Key to the success of a remix project, of course, is selecting knob-botherers who can molest a mixing board to interesting effect. For much of the length of Intimacy Remixed it's abundantly clear that wasn't a prerequisite for whomever it was that compiled this dispiriting list of the hyped, the unimaginative and the more or less superannuated.
Mediocre LA duo Villains turn in a crunchy electro remix (how many of these can the world bear?) of 'Ares'; sadly their sheet-metal synth work fails to distract attention from Kele Okereke at his most embarrassing - he sounds like lad-era Damon Albarn after several violent blows to the head. Worse than that, the decision by these remixers du jour to strip out the drums - the only good element of the original track (nicked wholesale from the Chemical Brothers' 'Setting Sun', which in turn lifted them from 'Tomorrow Never Knows') - and replace them with the dull boilerplate thud of their ADD beat programming is either knowingly perverse or, more probably, just plain dumb.
If this album was your sole exposure to dancefloor-oriented electronic music in 2009 you'd think it was a very moribund beast indeed. Which is a shame, because regardless of whether you think it was a success or a failure, Intimacy was an attempt by Bloc Party to explore a different side to their sound, and it's regrettable that this impulse isn't reflected in their choice of remixers. I can't believe that anyone at Wichita was really surprised when Armand Van Helden turned in something my pension-age mother would consider passé.
To be fair, Van Helden does exceed in one regard: his take on 'Signs' is much, much worse than might be expected. While the original slides along on a Four Tet-ish glockenspiel melody and melancholy synth glissandos and bloops that nod convincingly towards Detroit techno, Van Helden tosses all that to one side and pins the vocal to a saw-tooth synth and floppy bass chassis that would give even the most doggedly unimaginative of nu-ravers an inkling that the jig is up. Van Helden has to defecate just like anyone else, but what makes him think he should preserve the result and shove it in people's ears?
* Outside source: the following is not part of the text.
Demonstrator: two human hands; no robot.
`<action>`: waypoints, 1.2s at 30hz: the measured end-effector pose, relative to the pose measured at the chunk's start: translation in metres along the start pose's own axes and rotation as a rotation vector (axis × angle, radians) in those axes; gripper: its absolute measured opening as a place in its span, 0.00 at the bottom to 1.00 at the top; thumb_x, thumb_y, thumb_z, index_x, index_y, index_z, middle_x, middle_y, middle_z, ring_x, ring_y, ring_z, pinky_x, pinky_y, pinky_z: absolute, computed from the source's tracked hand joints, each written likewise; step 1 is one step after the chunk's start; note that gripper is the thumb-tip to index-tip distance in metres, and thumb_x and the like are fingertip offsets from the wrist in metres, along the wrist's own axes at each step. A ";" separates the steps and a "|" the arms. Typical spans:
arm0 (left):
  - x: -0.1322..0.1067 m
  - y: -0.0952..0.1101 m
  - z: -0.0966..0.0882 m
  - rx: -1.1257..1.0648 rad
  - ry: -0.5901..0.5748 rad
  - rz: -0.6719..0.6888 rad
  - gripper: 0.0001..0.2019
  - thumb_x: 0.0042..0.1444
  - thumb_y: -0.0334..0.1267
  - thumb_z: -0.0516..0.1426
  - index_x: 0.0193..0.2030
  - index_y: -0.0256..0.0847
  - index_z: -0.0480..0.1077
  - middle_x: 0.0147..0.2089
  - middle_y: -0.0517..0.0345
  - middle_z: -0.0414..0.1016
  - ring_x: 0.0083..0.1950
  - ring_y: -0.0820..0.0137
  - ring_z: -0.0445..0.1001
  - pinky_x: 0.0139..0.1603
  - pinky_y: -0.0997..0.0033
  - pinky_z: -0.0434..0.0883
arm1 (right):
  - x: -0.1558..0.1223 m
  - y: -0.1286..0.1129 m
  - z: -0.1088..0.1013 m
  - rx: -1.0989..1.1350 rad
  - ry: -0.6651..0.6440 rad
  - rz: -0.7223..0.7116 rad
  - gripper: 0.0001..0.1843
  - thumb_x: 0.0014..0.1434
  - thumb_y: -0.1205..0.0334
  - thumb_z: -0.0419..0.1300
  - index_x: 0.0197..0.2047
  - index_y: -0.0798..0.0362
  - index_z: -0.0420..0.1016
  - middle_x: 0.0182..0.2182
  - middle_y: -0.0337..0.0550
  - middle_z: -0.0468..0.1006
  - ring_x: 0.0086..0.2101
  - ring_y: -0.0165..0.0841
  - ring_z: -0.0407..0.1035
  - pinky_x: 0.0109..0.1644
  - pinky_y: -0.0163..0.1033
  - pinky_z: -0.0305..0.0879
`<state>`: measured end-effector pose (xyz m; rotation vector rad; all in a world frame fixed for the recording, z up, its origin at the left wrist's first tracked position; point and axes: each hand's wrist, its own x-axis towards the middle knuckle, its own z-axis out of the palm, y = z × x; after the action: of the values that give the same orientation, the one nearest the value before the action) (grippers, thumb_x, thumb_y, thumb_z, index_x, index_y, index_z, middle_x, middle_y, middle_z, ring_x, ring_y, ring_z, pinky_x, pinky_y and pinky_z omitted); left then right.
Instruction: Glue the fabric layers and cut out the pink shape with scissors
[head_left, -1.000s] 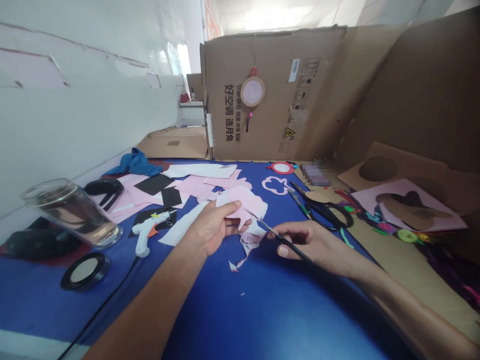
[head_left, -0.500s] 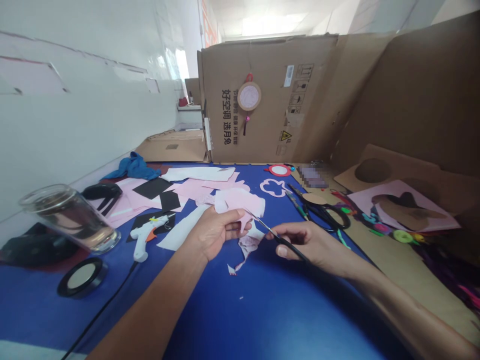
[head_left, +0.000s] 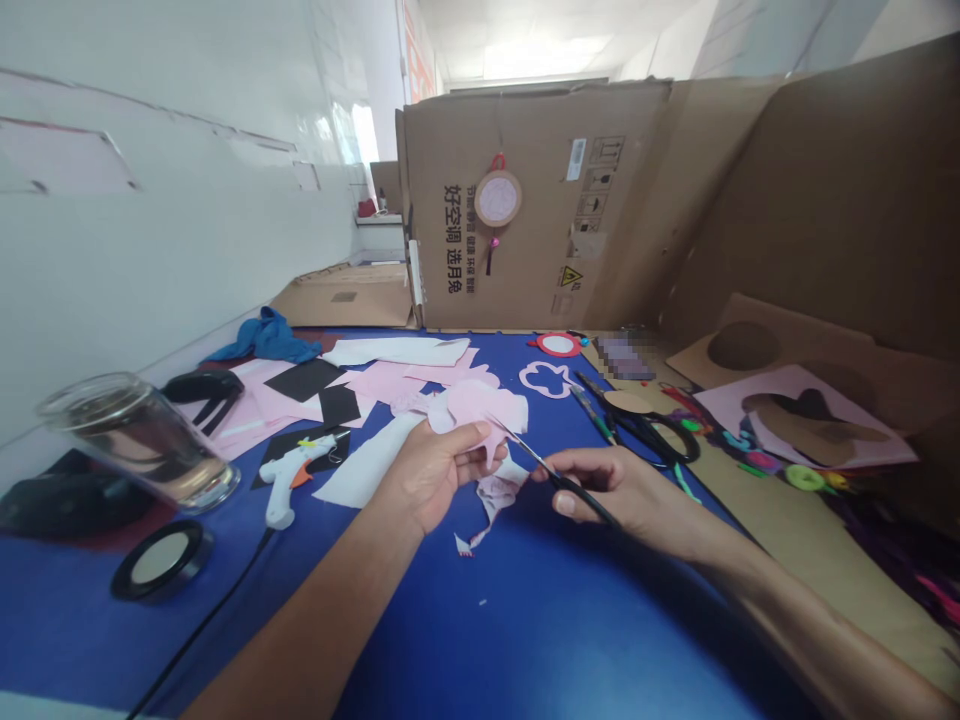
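Between thumb and fingers, my left hand (head_left: 435, 470) pinches a piece of pink paper (head_left: 480, 403) with a whitish edge, held just above the blue table. My right hand (head_left: 600, 487) grips a pair of scissors (head_left: 562, 480) with black handles, its fingers around them. The blades reach left onto the pink paper, at the lower right of the part beside my left thumb. Below them, a crumpled pink and white paper offcut (head_left: 499, 490) trails down towards the table. White paper (head_left: 371, 462) lies beside my left wrist.
At left are a white glue gun (head_left: 285, 480) with a cord, a glass of liquid (head_left: 142, 440) and a round black-rimmed object (head_left: 161, 560). A pink cut-out outline (head_left: 547, 379) and another pair of scissors (head_left: 667, 435) lie right. A cardboard box (head_left: 540, 260) stands behind.
The pink paper has turned slightly in my left hand, and its white edge looks narrower. The scissors have hardly moved. The whole view has shifted a little.
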<state>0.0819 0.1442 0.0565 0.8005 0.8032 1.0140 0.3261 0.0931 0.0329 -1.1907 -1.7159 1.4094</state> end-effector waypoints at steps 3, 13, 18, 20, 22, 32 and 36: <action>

Filthy Dukes' version of 'One Month Off' is another morbidly uninspired electro-houser, as is Hervé's milquetoast remix of 'Mercury', which takes the skunked-up paranoid urgency of the original and reduces it to the temper tantrum of a five year old on a tartrazine jag. Instead of the frantic horns that slant at disquieting angles through the original we get a horribly limp kick and yet another engorged bassline, the creation of which is only ever a lazy preset button-push away. John B's drum and bass attempt at 'Trojan Horse', meanwhile, is so bad that rather than just turn it off, you might actually want to destroy the stereo you played it on. You know the theory Susan Sontag posited in her essay Notes on Camp about something being so bad it’s good? She wasn't talking about John B.
More might be hoped of Mogwai and No Age, but neither outfit bring much to the party. The Scots add a churning electro synth line to 'Biko' but otherwise leave it more or less how they found it. Similarly, No Age appear to have remastered 'Better Than Heaven' – or perhaps demastered, given the coating of scuzz they add – rather than remixed it, per se.
There is, thankfully, some hope in the midst of all this despair. Newcomers We Have Band turn in a pleasantly glittering reimagining of 'Halo'. Percussive breaths and a euphoric high-end melody spring back and forth above a modulating synth line, with echoing scraps of Okereke’s vocals dabbed here and there. It falls to London-based Italian Banjo or Freakout, though, to provide the only track here that's actually worth spending money on, his mix of ‘Ion Square’ being the album’s only real showing of creative intelligence. By taking the percolating synth from the end of the original version and wrapping the sweet ee cummings-borrowed lyric – 'I carry your heart here with me/I carry it in my heart' – in a dense cloud of treated, looped guitar, he produces a remix that, uniquely amongst its neighbours, offers an interesting, possibly even superior, reading of its source material.
Well, remix albums, eh? What do you expect? Except when you consider, say, the jittery rush of Four Tet’s remix of 'So Here We Are', or Burial's powerful and otherworldly take on A Weekend In The City's 'Where Is Home?', you can’t help but wish artists of a similar calibre had been invited to go to work on the uneven but potentially fertile raw material offered by Intimacy. As it is, in putting their names to this Bloc Party seem to be saying they either don't care about what they ask fans to spend their money on or they don't know much about electronic music. Either conclusion is pretty depressing, but even worse is the apprehension that both are probably true.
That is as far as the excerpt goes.